HOW TO COMPLETE THIS TASK
Pictures are to be dropped. Everything else in the listing gets copied exactly.

MATERIAL PROVIDED
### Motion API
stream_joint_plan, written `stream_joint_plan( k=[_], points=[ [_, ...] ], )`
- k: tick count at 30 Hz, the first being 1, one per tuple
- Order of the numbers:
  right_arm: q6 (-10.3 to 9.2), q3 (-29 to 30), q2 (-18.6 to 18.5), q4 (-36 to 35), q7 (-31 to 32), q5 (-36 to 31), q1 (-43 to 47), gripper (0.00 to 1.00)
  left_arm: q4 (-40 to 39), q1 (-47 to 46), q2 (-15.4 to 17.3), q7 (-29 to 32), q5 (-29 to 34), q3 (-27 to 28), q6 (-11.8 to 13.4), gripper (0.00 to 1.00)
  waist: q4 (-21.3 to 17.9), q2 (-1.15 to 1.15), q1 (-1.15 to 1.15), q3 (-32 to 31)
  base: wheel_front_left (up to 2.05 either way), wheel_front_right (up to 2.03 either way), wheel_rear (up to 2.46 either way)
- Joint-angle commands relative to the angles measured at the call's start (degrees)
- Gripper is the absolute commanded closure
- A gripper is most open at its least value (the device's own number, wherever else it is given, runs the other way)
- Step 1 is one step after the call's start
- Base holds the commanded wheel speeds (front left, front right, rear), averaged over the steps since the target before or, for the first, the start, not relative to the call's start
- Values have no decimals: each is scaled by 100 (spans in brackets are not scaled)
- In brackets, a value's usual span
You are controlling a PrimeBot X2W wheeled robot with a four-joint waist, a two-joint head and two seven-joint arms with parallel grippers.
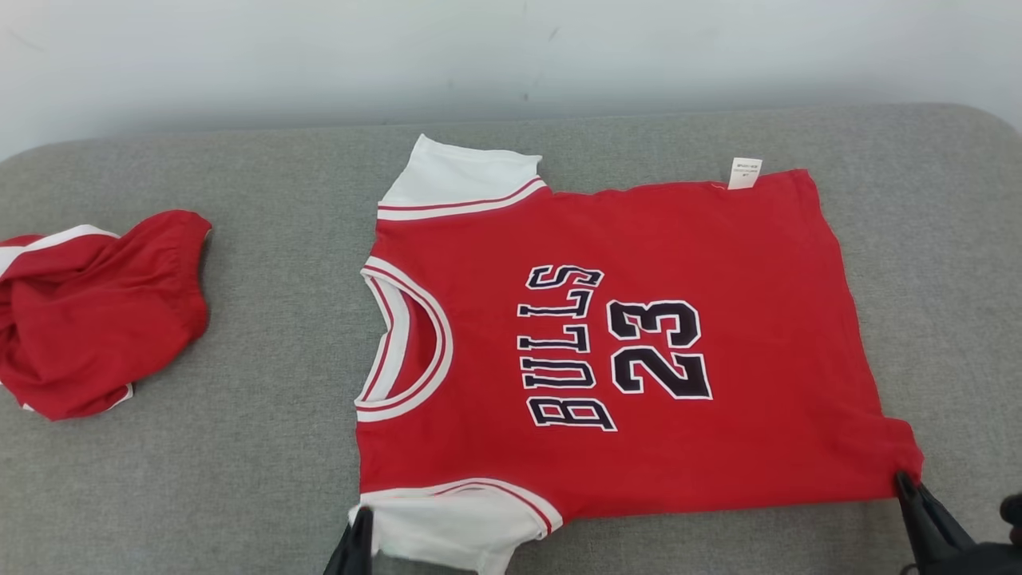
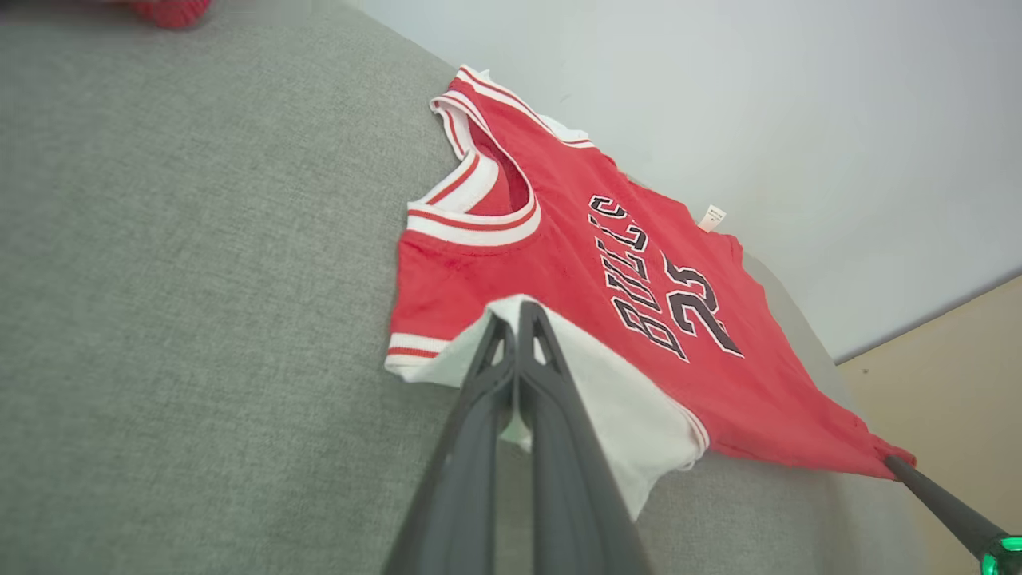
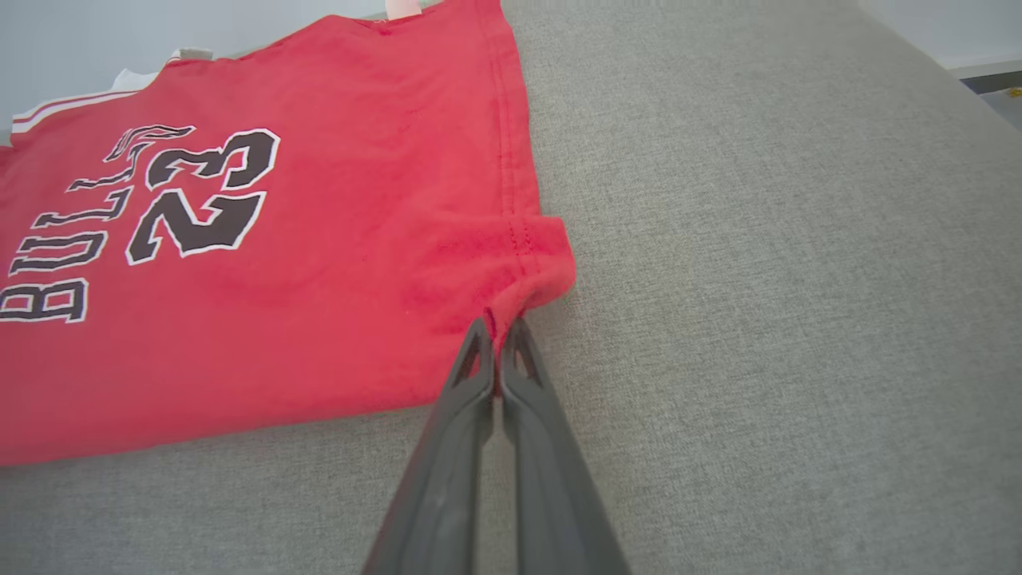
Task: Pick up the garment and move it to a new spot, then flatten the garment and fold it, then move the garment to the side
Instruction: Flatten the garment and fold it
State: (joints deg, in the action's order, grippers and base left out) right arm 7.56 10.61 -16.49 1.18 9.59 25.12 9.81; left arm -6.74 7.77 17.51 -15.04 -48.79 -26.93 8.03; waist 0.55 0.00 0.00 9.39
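The garment (image 1: pixel 639 343) is a red jersey with white sleeves and "BULLS 23" in black, spread flat on the grey cushion, collar toward the left. My left gripper (image 1: pixel 363 515) is shut on the near white sleeve (image 2: pixel 607 391); its dark fingers (image 2: pixel 551 375) pinch that sleeve's edge. My right gripper (image 1: pixel 906 481) is shut on the near hem corner (image 3: pixel 543 271), where the red cloth bunches at the fingertips (image 3: pixel 497 331). The right gripper's finger (image 2: pixel 926 487) also shows at the hem in the left wrist view.
A second red garment with white trim (image 1: pixel 96 311) lies crumpled at the cushion's left. The grey cushion (image 1: pixel 239 447) ends at a pale wall (image 1: pixel 511 56) behind. A white label (image 1: pixel 744 172) sticks out at the jersey's far edge.
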Motion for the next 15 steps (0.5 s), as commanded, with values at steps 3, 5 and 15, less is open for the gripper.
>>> stream_joint_plan(
  k=[3, 5, 15],
  points=[
    [-16, -185, 52, 7, 96, -55, -313, 100, 88, -507, 67, 73, 214, -43, -98, 100, -121, 0, 0, 22, 0, 0, 0],
    [-16, -284, 23, 63, 163, -61, -509, 100, 166, -790, 141, 115, 279, -3, -162, 100, -183, 0, 0, 61, 0, 0, 0],
    [-16, -761, -175, 842, 381, -118, -1935, 100, 893, -2268, 432, 484, 300, 299, -436, 100, -361, 0, 0, 403, 0, 0, 0]
  ],
)
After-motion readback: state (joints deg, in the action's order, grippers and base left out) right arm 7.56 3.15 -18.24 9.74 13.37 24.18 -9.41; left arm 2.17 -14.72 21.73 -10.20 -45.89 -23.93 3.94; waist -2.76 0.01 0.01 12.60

TASK RESULT
### Motion API
stream_joint_plan, written `stream_joint_plan( k=[_], points=[ [_, ...] ], )`
- k: tick count at 30 Hz, the first being 1, one per tuple
- Order of the numbers:
  right_arm: q6 (-10.3 to 9.2), q3 (-29 to 30), q2 (-18.6 to 18.5), q4 (-36 to 35), q7 (-31 to 32), q5 (-36 to 31), q1 (-43 to 47), gripper (0.00 to 1.00)
  left_arm: q4 (-40 to 39), q1 (-47 to 46), q2 (-15.4 to 17.3), q7 (-29 to 32), q5 (-29 to 34), q3 (-27 to 28), q6 (-11.8 to 13.4), gripper (0.00 to 1.00)
  waist: q4 (-21.3 to 17.9), q2 (-1.15 to 1.15), q1 (-1.15 to 1.15), q3 (-32 to 31)
  base: wheel_front_left (up to 2.05 either way), wheel_front_right (up to 2.03 either way), wheel_rear (up to 2.46 either way)
- Joint-angle commands relative to the angles measured at the call's start (degrees)
- Gripper is the absolute commanded closure
- A gripper is most open at its least value (the device's own number, wherever else it is given, runs the other way)
- Step 1 is one step after the call's start
- Base holds the commanded wheel speeds (front left, front right, rear), averaged over the steps since the target before or, for the first, the start, not relative to the call's start
- Values have no decimals: each is scaled by 100 (spans in brackets are not scaled)
- In brackets, a value's usual span
You are controlling a PrimeBot X2W wheeled robot with a four-joint waist, a two-joint head and two seven-joint arms with parallel grippers.
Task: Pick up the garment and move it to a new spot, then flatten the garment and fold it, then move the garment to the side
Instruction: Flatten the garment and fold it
State: (joints deg, in the action's order, grippers and base left out) right arm 7.56 10.61 -16.49 1.18 9.59 25.12 9.81; left arm -6.74 7.77 17.51 -15.04 -48.79 -26.93 8.03; waist 0.55 0.00 0.00 9.39
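The garment (image 1: pixel 639 343) is a red jersey with white sleeves and "BULLS 23" in black, spread flat on the grey cushion, collar toward the left. My left gripper (image 1: pixel 363 515) is shut on the near white sleeve (image 2: pixel 607 391); its dark fingers (image 2: pixel 551 375) pinch that sleeve's edge. My right gripper (image 1: pixel 906 481) is shut on the near hem corner (image 3: pixel 543 271), where the red cloth bunches at the fingertips (image 3: pixel 497 331). The right gripper's finger (image 2: pixel 926 487) also shows at the hem in the left wrist view.
A second red garment with white trim (image 1: pixel 96 311) lies crumpled at the cushion's left. The grey cushion (image 1: pixel 239 447) ends at a pale wall (image 1: pixel 511 56) behind. A white label (image 1: pixel 744 172) sticks out at the jersey's far edge.
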Motion for the next 15 steps (0.5 s), as commanded, with values at steps 3, 5 and 15, less is open for the gripper.
>>> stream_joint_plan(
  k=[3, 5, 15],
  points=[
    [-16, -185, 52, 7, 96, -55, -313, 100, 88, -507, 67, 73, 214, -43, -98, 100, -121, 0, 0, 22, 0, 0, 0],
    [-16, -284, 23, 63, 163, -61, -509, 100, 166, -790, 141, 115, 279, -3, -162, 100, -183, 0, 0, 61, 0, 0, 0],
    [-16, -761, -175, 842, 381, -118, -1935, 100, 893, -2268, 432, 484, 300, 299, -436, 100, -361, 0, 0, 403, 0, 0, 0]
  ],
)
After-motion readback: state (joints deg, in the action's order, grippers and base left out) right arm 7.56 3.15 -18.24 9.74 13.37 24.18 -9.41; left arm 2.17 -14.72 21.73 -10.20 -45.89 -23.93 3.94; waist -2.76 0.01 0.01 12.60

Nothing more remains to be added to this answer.